原文
Learning-based Practical Smartphone Eavesdropping with Built-in Acceleromete
Zhongjie Ba (Zhejiang University and McGill University), Tianhang Zheng (University of Toronto), Xinyu Zhang (Zhejiang University), Zhan Qin (Zhejiang University), Baochun Li (University of Toronto), Xue Liu (McGill University), Kui Ren (Zhejiang University)

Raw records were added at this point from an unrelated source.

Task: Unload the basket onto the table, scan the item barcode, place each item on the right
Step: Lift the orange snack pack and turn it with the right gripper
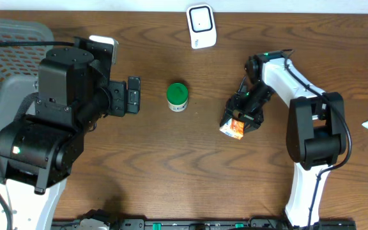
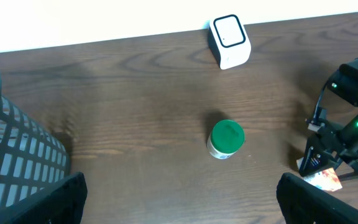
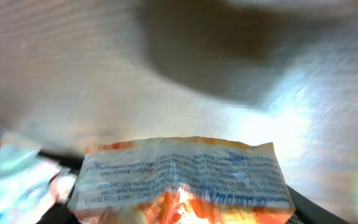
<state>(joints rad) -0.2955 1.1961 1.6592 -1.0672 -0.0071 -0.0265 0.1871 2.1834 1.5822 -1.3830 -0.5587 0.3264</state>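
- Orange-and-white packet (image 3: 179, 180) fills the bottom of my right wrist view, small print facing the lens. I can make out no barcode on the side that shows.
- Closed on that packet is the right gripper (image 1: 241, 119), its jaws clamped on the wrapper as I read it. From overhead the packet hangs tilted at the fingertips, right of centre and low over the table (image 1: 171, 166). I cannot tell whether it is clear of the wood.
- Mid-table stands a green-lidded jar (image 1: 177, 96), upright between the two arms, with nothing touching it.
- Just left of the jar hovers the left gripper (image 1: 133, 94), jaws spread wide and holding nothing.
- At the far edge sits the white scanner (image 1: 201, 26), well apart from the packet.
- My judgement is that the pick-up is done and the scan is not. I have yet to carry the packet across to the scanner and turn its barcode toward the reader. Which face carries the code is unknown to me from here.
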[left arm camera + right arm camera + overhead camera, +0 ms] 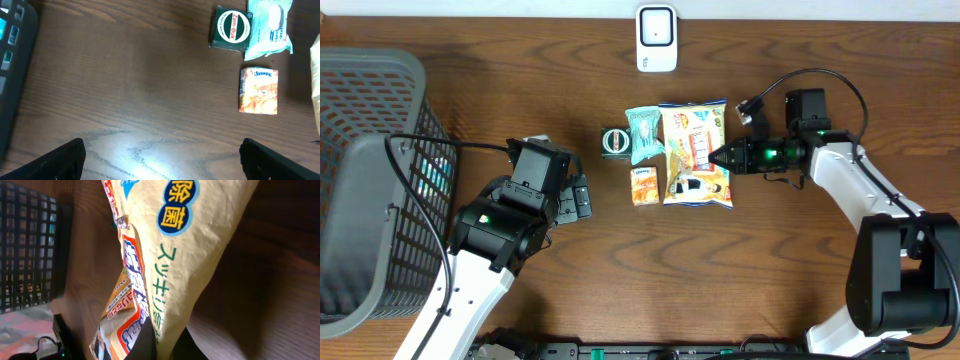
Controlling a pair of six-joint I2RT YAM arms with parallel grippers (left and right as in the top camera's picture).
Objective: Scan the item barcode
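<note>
A large yellow snack bag lies flat mid-table. My right gripper is shut on its right edge. In the right wrist view the bag rises from between the dark fingers, pinched at the gripper. No barcode shows on it in any view. The white scanner stands at the table's far edge. My left gripper hovers left of the items, and in its wrist view the gripper is open wide over bare wood, holding nothing.
Left of the bag lie a teal wipes pack, a green Zam-Buk tin and an orange Kleenex pack. A grey mesh basket fills the left side.
</note>
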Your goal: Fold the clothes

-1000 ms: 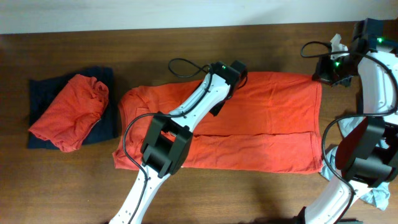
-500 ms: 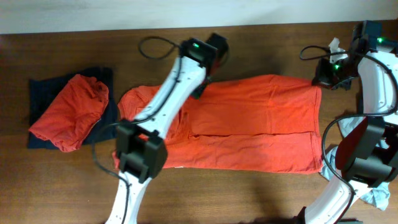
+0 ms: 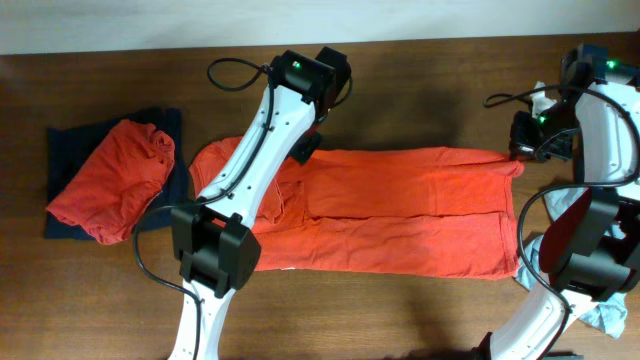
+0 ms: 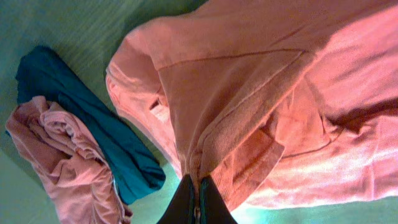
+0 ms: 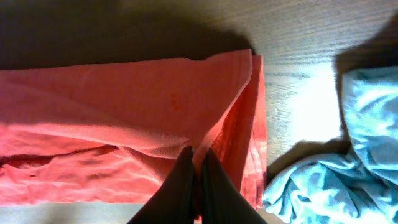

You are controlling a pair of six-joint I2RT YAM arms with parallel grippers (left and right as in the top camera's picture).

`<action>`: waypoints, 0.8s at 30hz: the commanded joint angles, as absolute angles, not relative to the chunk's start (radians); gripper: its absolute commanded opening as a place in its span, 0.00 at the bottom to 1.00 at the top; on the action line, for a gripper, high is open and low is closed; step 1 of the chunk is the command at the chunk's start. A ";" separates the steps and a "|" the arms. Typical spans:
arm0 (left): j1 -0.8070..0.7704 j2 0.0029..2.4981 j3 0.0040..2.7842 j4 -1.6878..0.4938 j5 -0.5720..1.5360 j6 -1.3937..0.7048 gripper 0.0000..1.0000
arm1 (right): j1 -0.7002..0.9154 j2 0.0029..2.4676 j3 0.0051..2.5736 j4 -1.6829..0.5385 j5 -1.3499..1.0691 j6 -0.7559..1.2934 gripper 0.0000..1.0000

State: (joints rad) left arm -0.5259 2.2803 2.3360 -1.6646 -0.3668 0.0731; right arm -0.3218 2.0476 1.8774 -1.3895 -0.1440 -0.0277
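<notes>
**Far edge of shirt pinched at both ends, lengthwise fold in hand**

The shirt (image 3: 400,205) is spread lengthwise across the middle of the worktop (image 3: 420,80), with its near strip already doubled over. The left hand (image 3: 307,147) is closed tight on the far edge near the collar end. The right hand (image 3: 520,150) is closed just as tight on the far corner at the hem end. In both wrist views cloth is seen gathered into the shut fingertips.

The step is judged to be the lengthwise fold, with the far edge seemingly raised off the wood. Next, both ends are to be carried together towards the near edge, kept level and taut so that no slack bunches in the middle. They are then to be laid down before the grip is let go.

At the left an orange garment (image 3: 108,180) is bundled on a navy garment (image 3: 175,205), apart from the shirt. A pale blue garment (image 3: 600,318) is lying by the right arm's base. No brand, label or writing can be read on any cloth shown
</notes>
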 commanded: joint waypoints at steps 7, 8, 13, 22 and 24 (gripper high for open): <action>-0.478 2.237 2.349 -1.688 -0.350 0.101 0.01 | -0.327 2.037 1.879 -1.467 -0.073 -0.018 0.04; -0.476 2.230 2.349 -1.688 -0.340 0.106 0.01 | -0.327 2.037 1.879 -1.468 -0.073 -0.018 0.04; -0.464 2.188 2.349 -1.688 -0.237 0.155 0.01 | -0.326 2.037 1.879 -1.469 -0.082 -0.019 0.05; -0.463 2.058 2.314 -1.688 -0.174 0.155 0.01 | -0.312 2.037 1.879 -1.505 -0.168 -0.048 0.04; -0.464 2.044 2.290 -1.688 -0.158 0.155 0.01 | -0.309 2.037 1.879 -1.515 -0.189 -0.048 0.04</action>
State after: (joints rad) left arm -0.4671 2.1098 2.3257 -1.6836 -0.2054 0.1390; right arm -0.3199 2.0476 1.8774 -1.5036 -0.1333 -0.0341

Motion sensors on current smartphones have been exploited for audio eavesdropping due to their sensitivity to vibrations. However, this threat is considered low-risk because of two widely acknowledged limitations: First, unlike microphones, motion sensors can only pick up speech signals traveling through a solid medium. Thus the only feasible setup reported previously is to use a smartphone gyroscope to eavesdrop on a loudspeaker placed on the same table. The second limitation comes from a common sense that these sensors can only pick up a narrow band (85-100Hz) of speech signals due to a sampling ceiling of 200Hz. In this paper, we revisit the threat of motion sensors to speech privacy and propose AccelEve, a new side-channel attack that employs a smartphone's accelerometer to eavesdrop on the speaker in the same smartphone. Specifically, it utilizes the accelerometer measurements to recognize the speech emitted by the speaker and to reconstruct the corresponding audio signals. In contrast to previous works, our setup allows the speech signals to always produce strong responses in accelerometer measurements through the shared motherboard, which successfully addresses the first limitation and allows this kind of attacks to penetrate into real-life scenarios. Regarding the sampling rate limitation, contrary to the widely-held belief, we observe up to 500Hz sampling rates in recent smartphones, which almost covers the entire fundamental frequency band (85-255Hz) of adult speech. On top of these pivotal observations, we propose a novel deep learning based system that learns to recognize and reconstruct speech information from the spectrogram representation of acceleration signals. This system employs adaptive optimization on deep neural networks with skip connections using robust and generalizable losses to achieve robust recognition and reconstruction performan
原文大意
由于对振动的敏感性,当前智能手机上的运动传感器已被用于音频窃听.然而,这种威胁被认为是低风险的,因为有两个公认的限制:首先,与麦克风不同,运动传感器只能拾取通过固体介质传播的语音信号.因此,之前报道的唯一可行的设置是使用智能手机陀螺仪来窃听放在同一张桌子上的扬声器.第二个限制来自一个常识,即由于 200Hz 的采样上限,这些传感器只能拾取窄带(85-100Hz)的语音信号.在本文中,我们重新审视了运动传感器对语音隐私的威胁,并提出了 AccelEve,这是一种新的侧信道攻击,它利用智能手机的加速度计窃听同一智能手机中的扬声器.具体来说,它利用加速度计测量来识别扬声器发出的语音并重建相应的音频信号.与之前的工作相比,我们的设置允许语音信号始终通过共享主板在加速度计测量中产生强烈的响应,这成功地解决了第一个限制并使这种攻击渗透到现实生活场景中.关于采样率限制,与广泛持有的看法相反,我们在最近的智能手机中观察到高达 500Hz 的采样率,这几乎涵盖了成人语音的整个基本频段 (85-255Hz).在这些关键观察之上,我们提出了一种新的基于深度学习的系统,该系统学习从加速度信号的频谱图表示中识别和重建语音信息.该系统对具有跳跃连接的深度神经网络采用自适应优化,使用鲁棒且可推广的损失来实现鲁棒的识别和重建性能.广泛的评估证明了我们的攻击在各种设置下的有效性和高精度.